▸ **Your goal**
Your response should be the lines from the one holding "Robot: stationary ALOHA" to the last line of the data below, copied exactly and with no additions.

▸ **Recorded information**
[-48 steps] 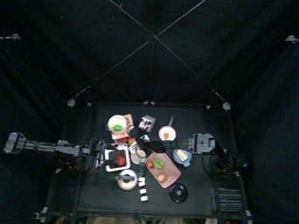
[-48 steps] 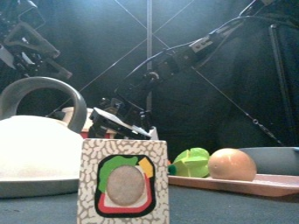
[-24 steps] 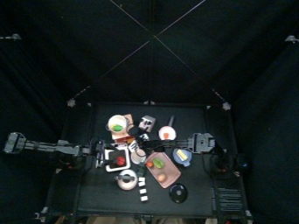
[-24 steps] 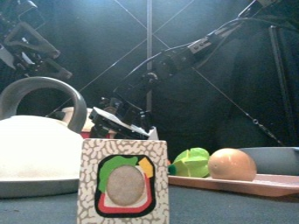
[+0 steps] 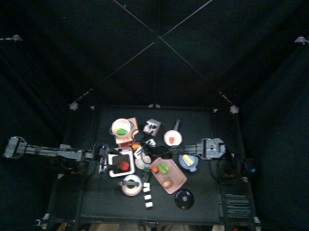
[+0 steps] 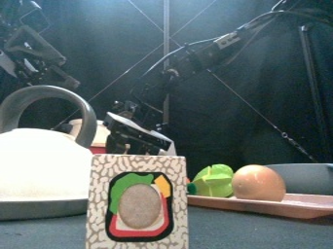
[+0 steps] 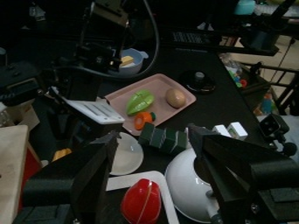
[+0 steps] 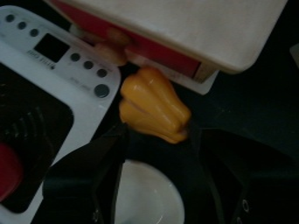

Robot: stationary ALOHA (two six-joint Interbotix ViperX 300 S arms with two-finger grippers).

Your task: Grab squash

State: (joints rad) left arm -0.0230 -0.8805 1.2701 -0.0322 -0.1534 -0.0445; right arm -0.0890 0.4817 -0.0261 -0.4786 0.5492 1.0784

▸ **Reply**
Robot: stationary ALOHA (two six-joint Interbotix ViperX 300 S arms with two-finger grippers).

Your task: Grab squash

State: (joints rad) left arm -0.0230 -0.8805 1.2701 -0.0322 -0.1534 -0.0445; right arm -0.0890 0.4817 -0.0261 -0.4786 0.5492 1.0784

This exercise has been fully answered.